**ACTIVITY**
Only those lines in the data below from the line containing "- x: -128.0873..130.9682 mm" through the line containing "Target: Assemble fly", both included, should be restated word for word.

Source data
__________________________________________________

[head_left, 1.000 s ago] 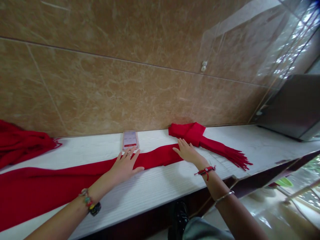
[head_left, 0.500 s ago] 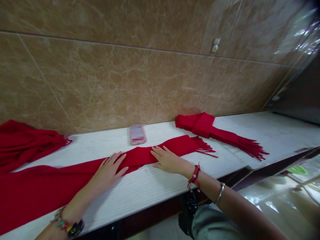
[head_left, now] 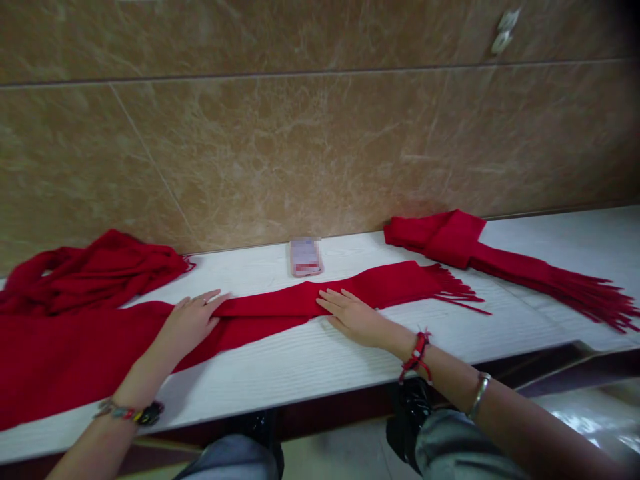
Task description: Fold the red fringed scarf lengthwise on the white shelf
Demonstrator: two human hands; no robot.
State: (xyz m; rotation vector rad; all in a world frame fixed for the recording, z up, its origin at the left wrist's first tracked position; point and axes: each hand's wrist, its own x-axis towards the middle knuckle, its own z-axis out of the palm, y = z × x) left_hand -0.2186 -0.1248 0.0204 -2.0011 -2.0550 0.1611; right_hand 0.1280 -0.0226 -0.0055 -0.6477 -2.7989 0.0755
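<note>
A long red scarf [head_left: 280,308] lies stretched along the white counter [head_left: 310,360], its fringed end [head_left: 457,288] to the right. My left hand [head_left: 187,323] lies flat and open on the scarf left of the middle. My right hand [head_left: 353,313] rests flat on it near the centre, fingers stretched out and pointing left. Neither hand grips the cloth.
A phone [head_left: 305,257] lies by the tiled wall behind the scarf. A folded red scarf with a fringe [head_left: 450,239] sits at the right rear. A heap of red scarves [head_left: 90,270] is at the left rear. My knees and dark shoes show below the counter edge.
Both hands have slid leftward along the scarf, uncovering its fringed right end. The camera has turned left, so the dark box at the right is out of view.
</note>
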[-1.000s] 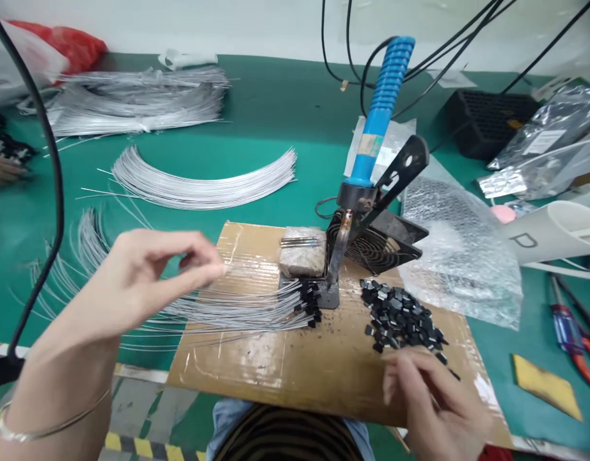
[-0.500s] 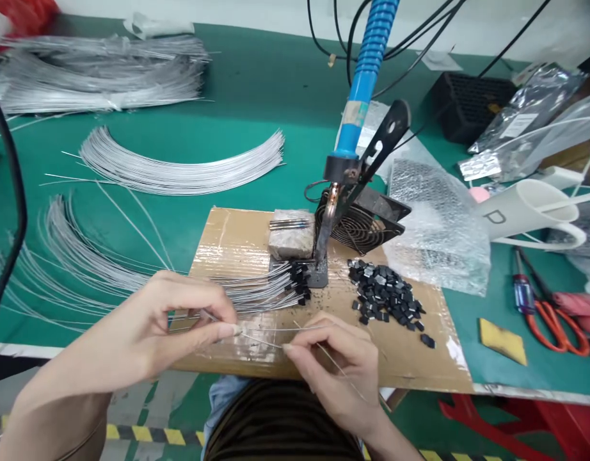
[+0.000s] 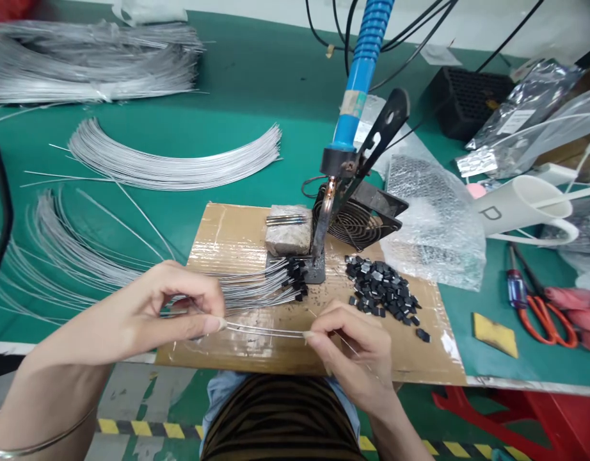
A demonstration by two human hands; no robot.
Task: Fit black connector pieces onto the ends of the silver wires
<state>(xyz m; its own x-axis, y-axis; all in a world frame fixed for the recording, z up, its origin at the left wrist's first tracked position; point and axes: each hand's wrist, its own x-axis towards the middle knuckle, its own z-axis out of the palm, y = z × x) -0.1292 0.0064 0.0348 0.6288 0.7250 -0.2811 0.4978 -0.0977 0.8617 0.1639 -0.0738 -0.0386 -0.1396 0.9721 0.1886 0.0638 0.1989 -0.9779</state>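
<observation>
Two thin wires point(image 3: 263, 331) run almost level between my hands, above the front of the cardboard sheet. My left hand point(image 3: 180, 307) pinches their left part between thumb and index finger. At the other side my right hand point(image 3: 355, 346) pinches them too, and a thin wire end slants out across its palm. Just behind lies a bundle of wires with black tips point(image 3: 295, 278), next to the soldering iron's stand. To the right of that is a pile of small black pieces point(image 3: 384, 285).
A blue-handled soldering iron point(image 3: 357, 102) stands tip-down in the middle, before a small fan point(image 3: 359, 221). A curved wire bundle point(image 3: 175, 168) lies at back left. On the right are a yellow sponge point(image 3: 495, 334), orange-handled scissors point(image 3: 547, 320) and a white mug point(image 3: 520, 205).
My right hand has moved a little to the right, away from the left. The wires between them, crossed and spread before, now lie nearly parallel and taut. The view has shifted slightly.
</observation>
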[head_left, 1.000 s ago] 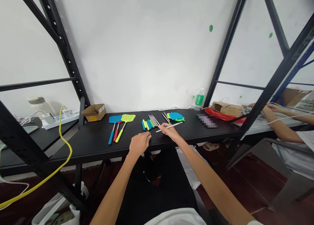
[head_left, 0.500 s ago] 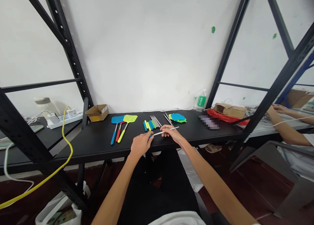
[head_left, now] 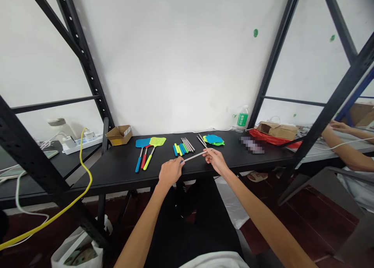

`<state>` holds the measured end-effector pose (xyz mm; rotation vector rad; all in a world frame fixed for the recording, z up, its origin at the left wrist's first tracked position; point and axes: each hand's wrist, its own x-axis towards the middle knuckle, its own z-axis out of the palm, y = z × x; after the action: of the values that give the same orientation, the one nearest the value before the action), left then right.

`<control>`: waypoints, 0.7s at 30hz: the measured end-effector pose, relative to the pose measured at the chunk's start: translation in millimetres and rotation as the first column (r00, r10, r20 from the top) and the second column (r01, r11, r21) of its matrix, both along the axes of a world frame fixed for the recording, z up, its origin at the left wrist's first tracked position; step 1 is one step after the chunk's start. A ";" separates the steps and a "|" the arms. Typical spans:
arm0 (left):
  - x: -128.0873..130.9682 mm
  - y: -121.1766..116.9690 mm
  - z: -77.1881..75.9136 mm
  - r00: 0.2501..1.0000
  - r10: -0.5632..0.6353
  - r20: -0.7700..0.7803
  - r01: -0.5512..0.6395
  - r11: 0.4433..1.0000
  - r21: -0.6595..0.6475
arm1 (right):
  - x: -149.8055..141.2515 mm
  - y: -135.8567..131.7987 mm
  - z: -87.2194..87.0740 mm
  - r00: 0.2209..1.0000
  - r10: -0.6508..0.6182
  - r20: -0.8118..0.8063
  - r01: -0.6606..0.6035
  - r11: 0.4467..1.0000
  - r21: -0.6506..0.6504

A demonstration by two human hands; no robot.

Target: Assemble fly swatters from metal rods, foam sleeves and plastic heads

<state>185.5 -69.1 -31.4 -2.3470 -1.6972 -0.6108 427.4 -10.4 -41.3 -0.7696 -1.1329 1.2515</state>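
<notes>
Black table (head_left: 117,166) bears box (head_left: 119,136) and bottle (head_left: 242,120); hands (head_left: 170,172) hold rod (head_left: 194,156).

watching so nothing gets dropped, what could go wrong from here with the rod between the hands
The rod runs from the left hand, where a blue piece barely shows, to the fingers of the right hand; a slip there could let it swing off line.

The coloured handles lie close beyond the left hand, so a knock might scatter them.

In this view the left hand overlaps the front edge of the black table; a dropped piece might go over it.
</notes>
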 end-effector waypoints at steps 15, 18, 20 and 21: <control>-2.9 1.2 -1.0 1.000 0.017 -0.019 -0.017 1.000 0.011 | 31.5 -17.5 -9.0 0.864 -0.170 0.475 0.070 0.973 0.221; -3.5 1.4 -0.5 1.000 0.011 -0.006 -0.011 1.000 -0.002 | 36.7 -22.4 -7.9 0.782 -0.204 0.589 0.055 0.964 0.262; -4.4 1.6 -0.1 1.000 -0.004 0.002 0.004 1.000 -0.009 | 40.5 -25.3 -7.9 0.735 -0.220 0.641 0.039 0.958 0.284; -4.9 1.7 0.1 1.000 -0.012 0.006 0.012 1.000 -0.012 | 42.0 -26.2 -7.9 0.722 -0.223 0.656 0.032 0.957 0.290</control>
<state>180.6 -67.4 -31.3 -2.3677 -1.6959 -0.6121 469.4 -36.6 -49.2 -1.1328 -1.7685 0.6646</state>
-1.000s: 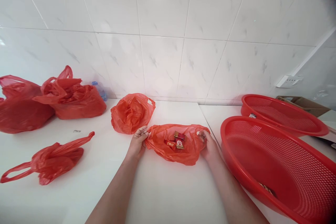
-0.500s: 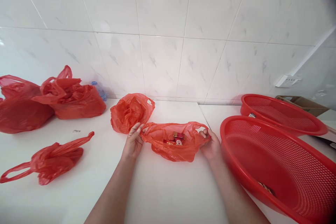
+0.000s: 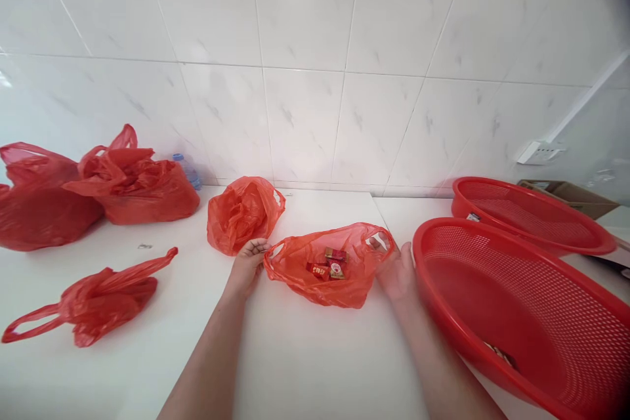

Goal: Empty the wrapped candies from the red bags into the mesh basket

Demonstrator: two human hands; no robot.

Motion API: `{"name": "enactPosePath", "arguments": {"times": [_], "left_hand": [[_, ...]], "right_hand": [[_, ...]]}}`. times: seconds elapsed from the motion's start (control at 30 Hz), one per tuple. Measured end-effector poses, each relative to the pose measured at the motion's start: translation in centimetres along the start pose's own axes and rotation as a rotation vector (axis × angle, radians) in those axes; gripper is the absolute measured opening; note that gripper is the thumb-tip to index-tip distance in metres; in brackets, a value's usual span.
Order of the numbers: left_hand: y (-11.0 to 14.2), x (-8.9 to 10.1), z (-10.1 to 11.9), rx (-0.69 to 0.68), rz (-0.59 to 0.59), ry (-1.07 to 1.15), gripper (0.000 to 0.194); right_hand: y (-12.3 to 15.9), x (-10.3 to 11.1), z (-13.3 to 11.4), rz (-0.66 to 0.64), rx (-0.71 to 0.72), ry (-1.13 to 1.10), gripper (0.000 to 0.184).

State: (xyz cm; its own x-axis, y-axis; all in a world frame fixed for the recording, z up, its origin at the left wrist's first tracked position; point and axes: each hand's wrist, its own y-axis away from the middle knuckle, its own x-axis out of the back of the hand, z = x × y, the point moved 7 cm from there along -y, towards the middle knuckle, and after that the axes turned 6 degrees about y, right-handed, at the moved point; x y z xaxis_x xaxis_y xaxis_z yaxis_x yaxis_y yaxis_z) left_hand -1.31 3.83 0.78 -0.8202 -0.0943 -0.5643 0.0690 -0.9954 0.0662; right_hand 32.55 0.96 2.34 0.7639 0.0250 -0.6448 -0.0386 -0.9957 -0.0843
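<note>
A red plastic carrier bag (image 3: 339, 295) lies with its mouth spread wide on the white table. Inside it are several small wrapped snacks (image 3: 336, 268) in red and gold packets. My left hand (image 3: 247, 267) is at the bag's left handle, its fingers loosely bent and their tips by the handle's edge. At the right handle, my right hand (image 3: 398, 275) is open, thumb apart, with some fingers partly behind the red plastic.
A crumpled red bag (image 3: 243, 216) stands behind my left hand. Further left are a flattened red bag (image 3: 111, 305), full red bags (image 3: 152, 193) and a water bottle (image 3: 189, 170). Large red perforated baskets (image 3: 492, 289) stand at right, near a cardboard box (image 3: 575, 197).
Both hands have loosened from the handles, the right thumb spreading away. The bag's mouth has settled wider, showing more of the snacks.
</note>
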Motion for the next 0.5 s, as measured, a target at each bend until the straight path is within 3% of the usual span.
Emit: {"name": "enactPosePath", "arguments": {"times": [0.23, 0.4, 0.5], "left_hand": [[2.1, -3.8, -0.7, 0.114, -0.372, -0.078, 0.036], [2.4, -4.2, -0.9, 0.140, -0.441, -0.072, 0.041], [2.4, -4.1, -0.9, 0.126, -0.455, -0.090, 0.046]], "right_hand": [[-0.5, 0.9, 0.2, 0.084, 0.039, 0.115, 0.052], [-0.2, -0.4, -0.2, -0.026, 0.134, 0.225, 0.056], [0.1, -0.8, 0.0, -0.061, 0.108, 0.330, 0.056]]}}
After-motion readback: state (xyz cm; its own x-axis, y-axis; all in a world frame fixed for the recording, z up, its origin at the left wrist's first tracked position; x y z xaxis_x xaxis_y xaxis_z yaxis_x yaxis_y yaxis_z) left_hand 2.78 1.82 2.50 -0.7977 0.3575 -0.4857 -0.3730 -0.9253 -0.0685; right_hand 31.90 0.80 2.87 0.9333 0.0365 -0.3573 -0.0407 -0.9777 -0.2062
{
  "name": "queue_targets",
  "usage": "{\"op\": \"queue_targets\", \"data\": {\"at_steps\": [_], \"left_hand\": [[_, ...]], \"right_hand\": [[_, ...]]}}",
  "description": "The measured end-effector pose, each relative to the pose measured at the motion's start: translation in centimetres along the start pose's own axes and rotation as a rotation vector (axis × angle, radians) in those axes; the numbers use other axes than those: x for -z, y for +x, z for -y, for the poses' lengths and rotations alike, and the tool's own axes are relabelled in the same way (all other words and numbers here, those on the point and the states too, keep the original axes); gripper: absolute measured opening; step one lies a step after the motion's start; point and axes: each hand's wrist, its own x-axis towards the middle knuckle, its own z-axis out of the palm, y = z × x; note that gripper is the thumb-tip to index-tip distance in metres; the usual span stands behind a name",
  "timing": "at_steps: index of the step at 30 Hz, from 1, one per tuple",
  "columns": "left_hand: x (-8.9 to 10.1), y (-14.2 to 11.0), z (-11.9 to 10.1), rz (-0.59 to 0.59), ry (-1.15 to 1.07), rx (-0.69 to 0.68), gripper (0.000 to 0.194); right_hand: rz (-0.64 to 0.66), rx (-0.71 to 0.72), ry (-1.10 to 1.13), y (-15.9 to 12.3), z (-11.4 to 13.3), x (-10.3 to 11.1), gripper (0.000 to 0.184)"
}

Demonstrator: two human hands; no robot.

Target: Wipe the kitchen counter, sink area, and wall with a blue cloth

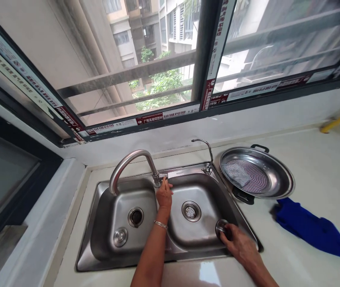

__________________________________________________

**ANSWER TO THIS EXERCISE**
  - x: -128.0873..130.9682 mm
  - y: -121.1766..116.9690 mm
  - z: -77.1881..75.9136 mm
  - r00: 0.2501..1.0000
  - r10: -0.5632..0.6353
  - r20: -0.7700..0.7803
  - r01: -0.5512..0.6395
  - r11: 0.4433..1.0000
  - r21: -0.6595..0.6475
arm1 (right):
  - x: -149.8055..141.2515 mm
  - y: -135.8567..131.7987 mm
  - z: -87.2194..87.0740 mm
  - r00: 0.2209..1.0000
  - r10: -0.6508..0.6182
  - r20: -0.8118..0.8063
  - r01: -0.6606..0.6035
  - r11: 0.4467..1.0000
  - r21: -0.6506..0.6504

A demonstration by two human hands; no robot.

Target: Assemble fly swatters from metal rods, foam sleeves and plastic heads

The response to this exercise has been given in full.